### Task goal
Retype the data below verbatim; pictures do not belong in the copy.

==============================

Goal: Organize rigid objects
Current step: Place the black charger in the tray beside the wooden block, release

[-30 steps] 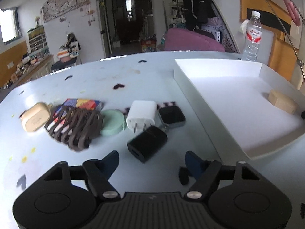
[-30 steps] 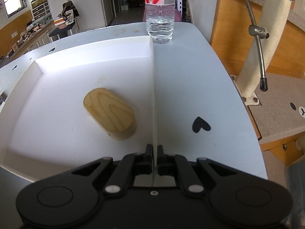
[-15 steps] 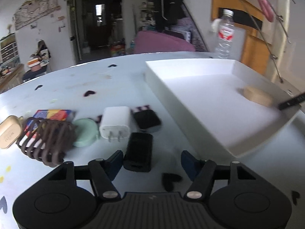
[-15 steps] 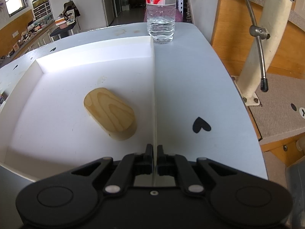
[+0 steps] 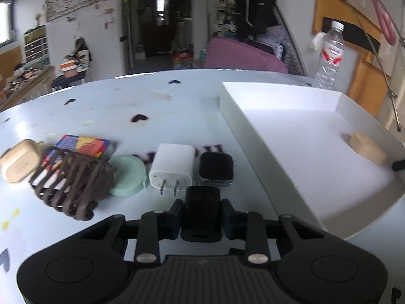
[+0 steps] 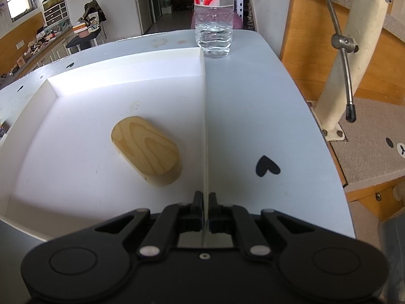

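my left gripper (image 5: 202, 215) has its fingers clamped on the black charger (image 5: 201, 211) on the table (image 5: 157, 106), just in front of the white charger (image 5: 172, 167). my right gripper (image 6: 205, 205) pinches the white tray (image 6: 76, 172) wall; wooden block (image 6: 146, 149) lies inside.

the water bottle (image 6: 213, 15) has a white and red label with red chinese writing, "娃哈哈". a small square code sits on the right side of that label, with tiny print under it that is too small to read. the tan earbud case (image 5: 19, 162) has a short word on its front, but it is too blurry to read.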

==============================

### Answer for this exercise
Goal: Organize rigid objects
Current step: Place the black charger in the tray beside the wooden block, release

[-30 steps] 
[-30 steps] 
[-15 steps] 
[-15 steps] 
[+0 steps] 
[+0 steps] 

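my left gripper (image 5: 202, 215) has its fingers clamped on the black charger (image 5: 201, 211) on the table (image 5: 157, 106), just in front of the white charger (image 5: 172, 167). my right gripper (image 6: 205, 205) pinches the white tray (image 6: 76, 172) wall; wooden block (image 6: 146, 149) lies inside.

the water bottle (image 6: 213, 15) has a white and red label with red chinese writing, "娃哈哈". a small square code sits on the right side of that label, with tiny print under it that is too small to read. the tan earbud case (image 5: 19, 162) has a short word on its front, but it is too blurry to read.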

Nothing else is needed, and the exercise is over.